The above probabilities apply under the assumption that all padding bytes are checked (which may not be true for all implementations). If fewer padding bytes are checked, the probability increases, see the other answer.
So far, block cipher modes (such as CBC) have been considered, which generally require mandatory padding. There are also stream cipher modes (such as CTR) that do not require padding. For these, no exception is generally thrown because of the missing padding.
As noted in the comment and elaborated in the other answer, authenticated encryption/decryption (e.g.

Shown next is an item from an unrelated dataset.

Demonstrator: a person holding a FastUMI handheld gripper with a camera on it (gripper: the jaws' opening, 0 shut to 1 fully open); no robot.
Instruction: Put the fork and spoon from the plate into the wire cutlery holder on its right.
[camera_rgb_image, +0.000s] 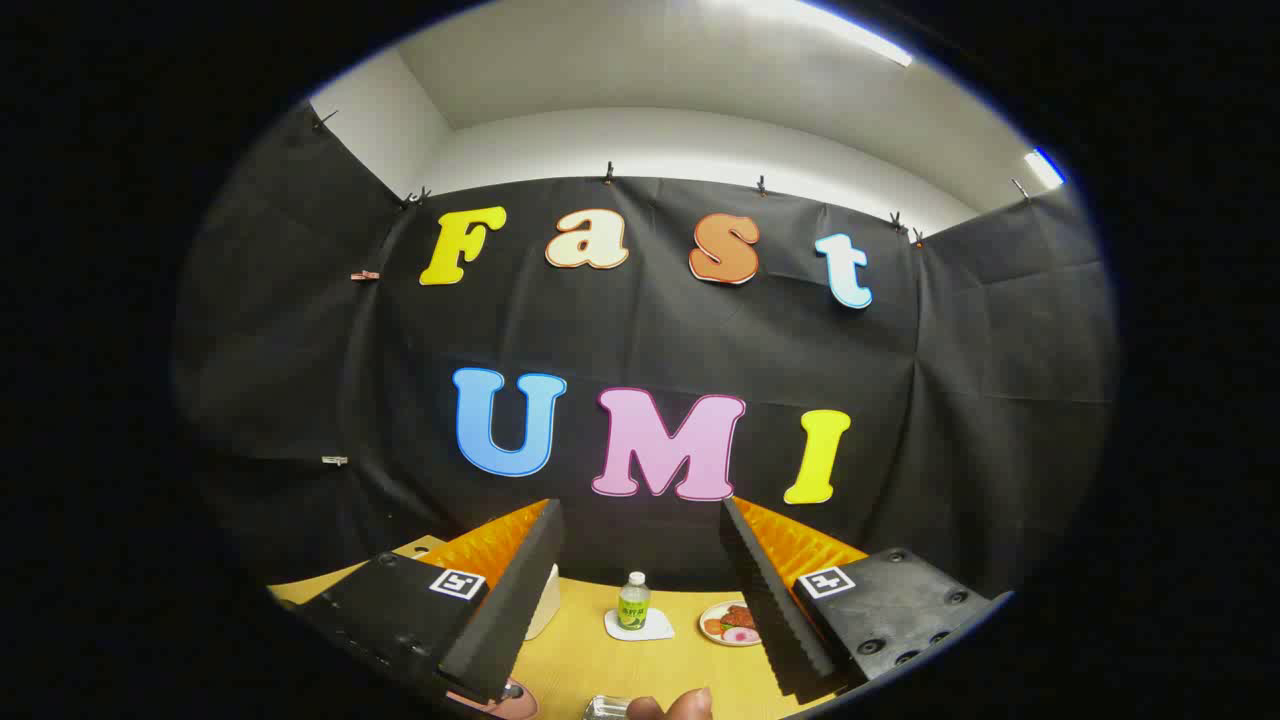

GCM) provides a reliable way to detect whether the ciphertext has been tampered with and also whether the correct key is being used.
通常(对于 .NET 默认情况下,对于 ECB 和 CBC,默认情况下 CBC)使用 PKCS#7 兼容填充。在这种情况下,错误密钥的结果是完全随机的最终明文块。对于单个填充字节,正确填充的几率约为 2^256 分之一(接下来的可能性越来越小,65536 分之一等,因此它们相对无关紧要)。一些取消填充例程将(错误地)仅检查最后一个字节,在这种情况下,机会是 256 中的 16 或 16 中的 1。

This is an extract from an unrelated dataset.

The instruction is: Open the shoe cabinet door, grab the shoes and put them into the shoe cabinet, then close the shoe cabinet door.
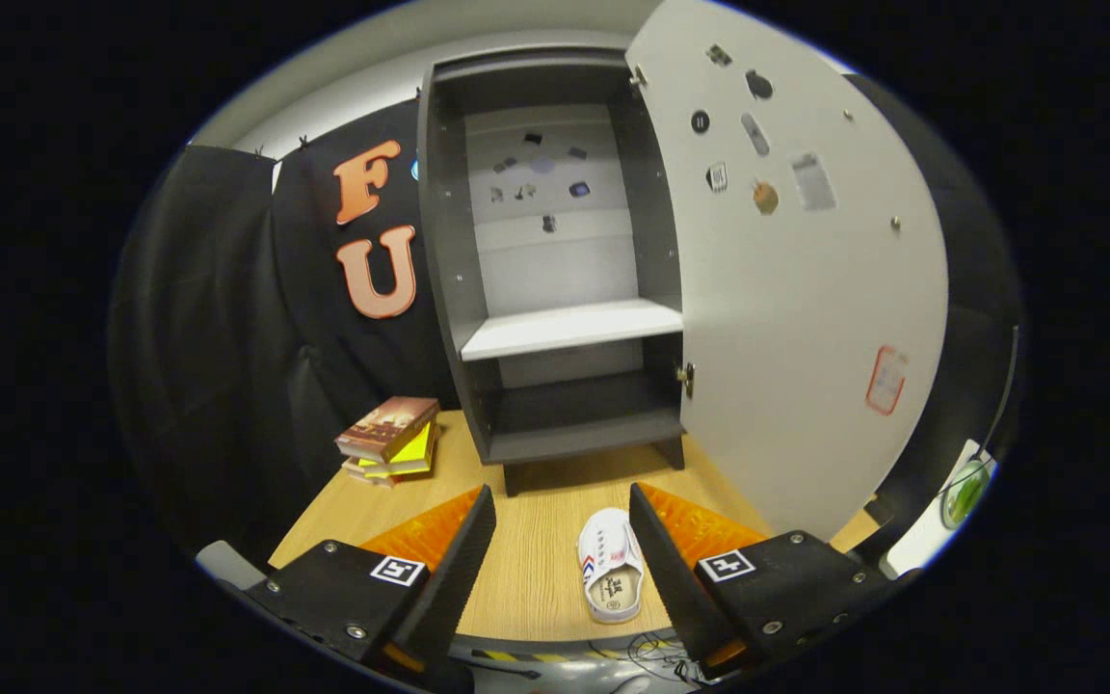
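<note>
The grey shoe cabinet (555, 289) stands on the wooden table beyond my fingers, its pale door (796, 289) swung wide open to the right. Inside I see a white shelf (569, 328) and a dark lower compartment, both with nothing on them. A white shoe (611, 564) with red and blue stripes lies on the table, sole opening up, close against the inner side of my right finger. My gripper (563, 506) is open, held above the table, with nothing pressed between its fingers.
A small stack of books (391, 439) lies on the table to the left of the cabinet. The wooden table (536, 569) has a striped front edge with loose cables just below it. Black cloth walls stand behind and to the left.
</note>
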`<state>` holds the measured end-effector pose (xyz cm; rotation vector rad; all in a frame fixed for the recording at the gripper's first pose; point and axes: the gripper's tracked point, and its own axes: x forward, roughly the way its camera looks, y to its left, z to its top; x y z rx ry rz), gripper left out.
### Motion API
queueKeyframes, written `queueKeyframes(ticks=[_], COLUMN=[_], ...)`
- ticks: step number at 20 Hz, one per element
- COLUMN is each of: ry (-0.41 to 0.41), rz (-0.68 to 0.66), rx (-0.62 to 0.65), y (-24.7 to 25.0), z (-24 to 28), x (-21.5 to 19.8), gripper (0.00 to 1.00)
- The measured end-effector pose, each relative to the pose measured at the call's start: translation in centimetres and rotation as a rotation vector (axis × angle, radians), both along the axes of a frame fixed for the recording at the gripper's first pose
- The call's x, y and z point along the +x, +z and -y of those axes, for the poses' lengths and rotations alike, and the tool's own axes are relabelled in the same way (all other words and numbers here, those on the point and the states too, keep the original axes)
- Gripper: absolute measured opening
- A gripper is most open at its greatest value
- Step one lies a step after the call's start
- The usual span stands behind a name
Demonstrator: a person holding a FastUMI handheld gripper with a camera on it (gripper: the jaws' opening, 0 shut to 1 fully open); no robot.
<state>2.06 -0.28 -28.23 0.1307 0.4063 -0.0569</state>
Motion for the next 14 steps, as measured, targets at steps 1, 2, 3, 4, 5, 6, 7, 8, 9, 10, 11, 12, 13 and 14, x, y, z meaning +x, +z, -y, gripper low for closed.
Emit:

对于 PKCS#7,总是添加填充。这是有道理的,因为解密例程不知道长度,并且(二进制)消息可能会偶然以填充字节结束 - 正如已经建立的那样。所以你会有 16 个字节的值 0x10。由于仍然使用取消填充,因此创建有效填充的机会当然仍然是 256 分之一,因为取消填充例程不知道所使用的填充。

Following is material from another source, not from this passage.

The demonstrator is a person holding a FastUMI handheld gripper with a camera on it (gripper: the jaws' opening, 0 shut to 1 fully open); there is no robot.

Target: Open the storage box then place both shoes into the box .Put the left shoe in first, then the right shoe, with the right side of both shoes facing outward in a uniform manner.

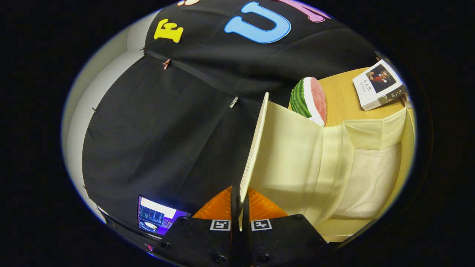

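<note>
Your gripper [240, 207] pinches the storage box's lid [254, 148] edge at bottom centre, lid lifted. The cream box interior [367, 181] lies open right of it.

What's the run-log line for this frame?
phase: opening box | gripper: shut on cream fabric storage-box lid | lid: raised | shoes: not yet in

One storage box [334, 167], one watermelon slice [310, 100], one book [378, 86], one screen [157, 217].
</note>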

要解决填充问题,您需要一个身份验证标签。该标签可以通过在密文上使用 HMAC 来生成,同时包含 IV(如果攻击者可以更改 IV)。您还可以使用 GCM 模式,它是不久前(即非常非常晚)添加到 .NET 中的,它既更高效,又不易出错(您不必显式包含 IV,并且验证更容易)或更少给定)。
请注意,取消填充的结果也可用于填充预言机攻击,这是一种通过仅具有解密例程的可用性而创建的明文预言机攻击。这些攻击可以通过平均每字节执行 128 次解密操作来完全检索明文。
Usually (and for .NET by default, for ECB and CBC, with CBC being the default) PKCS#7 compatible padding is used. In that case the result of a wrong key is a fully randomized final plaintext block. The chance of correct padding is about one in 2^256 for a single padding byte (the next ones are less and less likely, 1 in 65536 etc, so they are relatively inconsequential). Some unpadding routines will (incorrectly) only check the last byte, in which case the chance is 16 out of 256, or 1 out of 16.
For PKCS#7, the padding is always added. This makes sense because the decryption routine doesn't know the length, and the (binary) message may end with padding bytes by chance - as already established. So you'd have 16 bytes values 0x10. As unpadding is still used, the chance of creating a valid padding is of course still 1 in 256, as the unpadding routine doesn't know the padding used.
To get around issues with the padding you need an authentication tag. That tag can be generated by using a HMAC over the ciphertext while including the IV if that can be altered by an attacker. You could also use GCM mode, which has been added to .NET not too long ago (i.e. very, very late), which is both more efficient as less error prone (you don't have to explicitly include the IV and verification is more or less a given).
Note that the result of unpadding can also be used for padding oracle attacks, which are a type of plaintext oracle attack created by just having availability of a decrypt routine. These attacks can fully retrieve the plaintext by performing average 128 decryption ops per byte.